The SVA insertion was estimated to be larger than 265 bp, but the exact size of the insertion could not be determined through NGS methodology. SVA insertions are typically approximately 1000 bp in size, and presence within the exon was predicted to disrupt normal REP-1 production and function. RNA and immunoblot analysis were necessary to evaluate the effect of the SVA insertion at the transcript and protein level. Immunoblot analysis showed absence of REP-1 protein. Amplification from cDNA of a fragment spanning exon 2 showed a smaller than expected product. Sequencing of the PCR product generated from cDNA showed skipping of all of exon 2, denoted r.50_116del (Figure 3b-d).
Discussion
This report demonstrates the pathogenicity of a novel SVA insertion in the CHM gene leading to choroideremia. mRNA analysis and protein expression studies demonstrate skipping of exon 2 leading to absence of detectable REP-1 expression. This type of loss-of-function mutation is likely a rare event, although pathogenic retrotransposon insertions have been recently reported more frequently (18).

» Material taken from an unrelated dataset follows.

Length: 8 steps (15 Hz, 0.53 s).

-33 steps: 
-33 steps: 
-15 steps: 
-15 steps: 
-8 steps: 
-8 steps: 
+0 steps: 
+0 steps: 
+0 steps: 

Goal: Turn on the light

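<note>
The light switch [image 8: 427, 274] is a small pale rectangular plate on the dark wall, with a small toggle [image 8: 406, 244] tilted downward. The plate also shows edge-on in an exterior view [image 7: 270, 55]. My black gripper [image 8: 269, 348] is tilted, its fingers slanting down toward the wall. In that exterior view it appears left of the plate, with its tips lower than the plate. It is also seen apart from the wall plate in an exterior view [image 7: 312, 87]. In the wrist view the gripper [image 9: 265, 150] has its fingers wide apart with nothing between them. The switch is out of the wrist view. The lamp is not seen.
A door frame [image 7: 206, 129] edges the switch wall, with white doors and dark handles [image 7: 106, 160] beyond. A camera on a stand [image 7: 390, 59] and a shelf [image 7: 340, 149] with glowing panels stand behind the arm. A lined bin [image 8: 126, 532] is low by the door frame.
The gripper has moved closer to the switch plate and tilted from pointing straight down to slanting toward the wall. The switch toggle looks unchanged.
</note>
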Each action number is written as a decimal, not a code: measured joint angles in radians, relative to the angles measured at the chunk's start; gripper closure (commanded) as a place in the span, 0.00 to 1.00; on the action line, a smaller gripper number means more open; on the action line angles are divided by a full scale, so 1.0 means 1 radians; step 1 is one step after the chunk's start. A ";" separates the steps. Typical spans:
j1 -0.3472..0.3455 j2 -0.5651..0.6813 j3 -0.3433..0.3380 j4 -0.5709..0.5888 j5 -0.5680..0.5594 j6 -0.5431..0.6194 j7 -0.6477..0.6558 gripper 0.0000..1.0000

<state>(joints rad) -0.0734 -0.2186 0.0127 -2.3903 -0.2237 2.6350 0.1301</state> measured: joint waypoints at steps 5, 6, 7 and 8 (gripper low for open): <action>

This patient presented at an early age and manifested a severe disease phenotype. Extensive chorioretinal atrophy encroaching the macula, extensive loss of ellipsoid zone and outer nuclear layer was observed in this patient by 11 years of age.
Clinical trials for gene therapy in choroideremia are ongoing. The importance of careful molecular screening and diagnosis of young patients will become more critical as gene replacement therapy clinical trials advance. In conclusion, this report extends the diverse mutational spectrum of choroideremia and broadens our understanding of these types of mutations in inherited retinal dystrophies.
Figure 2.
(a) Schematic representation of the inserted SVA element in exon 2 at c.97. (b) cDNA amplification analysis shows a smaller sized product using primers spanning from 5’UTR to exon 3 for the patient (#14594). (c) Sequencing of product generated from cDNA shows skipping of all of exon 2. (d) Western blot analysis shows an absence of REP-1 expression in patient #14594 compared to Wild Type controls.
Funding
This work was supported by the National Institute of Health under grant number EY09076, Foundation Fighting Blindness, Choroideremia Research Foundation Canada, Inc., Foundation Fighting Blindness Canada, Alberta Innovates Health Solutions, and Canadian Institutes of Health Research.
Footnotes
The authors report no conflicts of interest.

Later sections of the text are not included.